The Gipsformerei boasts 7800 castings representing (alongside the Louvre in Paris), the world’s largest collection of this kind. Castings from specific countries or periods are displayed in special catalogues: Egypt and the Middle East, the Christian ages or the prehistoric and early historical eras, each of which is particularly significant from an art history perspective. Central- and South-American, Indian and African sculptures can also be cast. 
The importance of the collection increases with the loss and damage to these originals of our cultural heritage caused by natural or man-made catastrophes.

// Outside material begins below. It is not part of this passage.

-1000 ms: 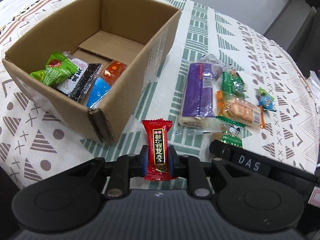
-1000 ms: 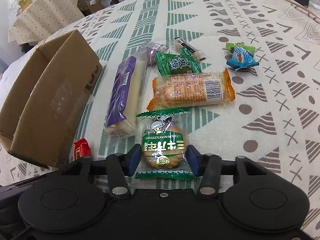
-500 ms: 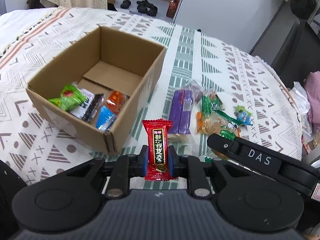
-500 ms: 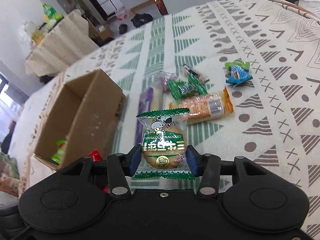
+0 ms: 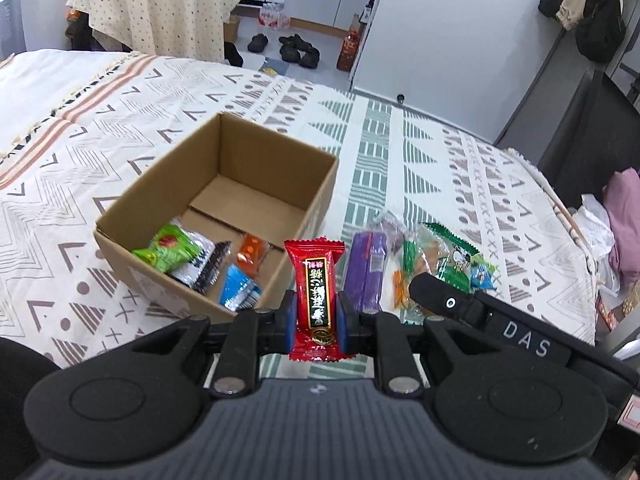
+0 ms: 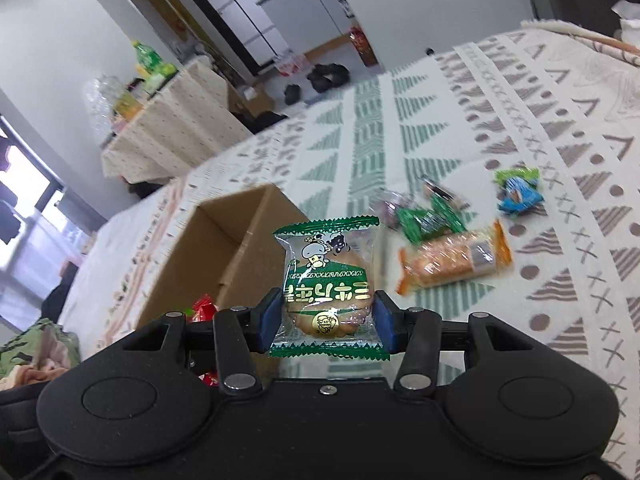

Any misgivings one might have about mass-producing these unique treasures soon give way to the seductive idea of ambling through the museums and picking out a favourite figure or medallion, deciding whether it should be cast in white plaster or painted, and taking it home. 
At 10 a.m. on the first and third Wednesday of the month, you can see the plasterers and painters at work in a free guided tour, and glimpse the store rooms, packed floor to ceiling with old plaster-molds.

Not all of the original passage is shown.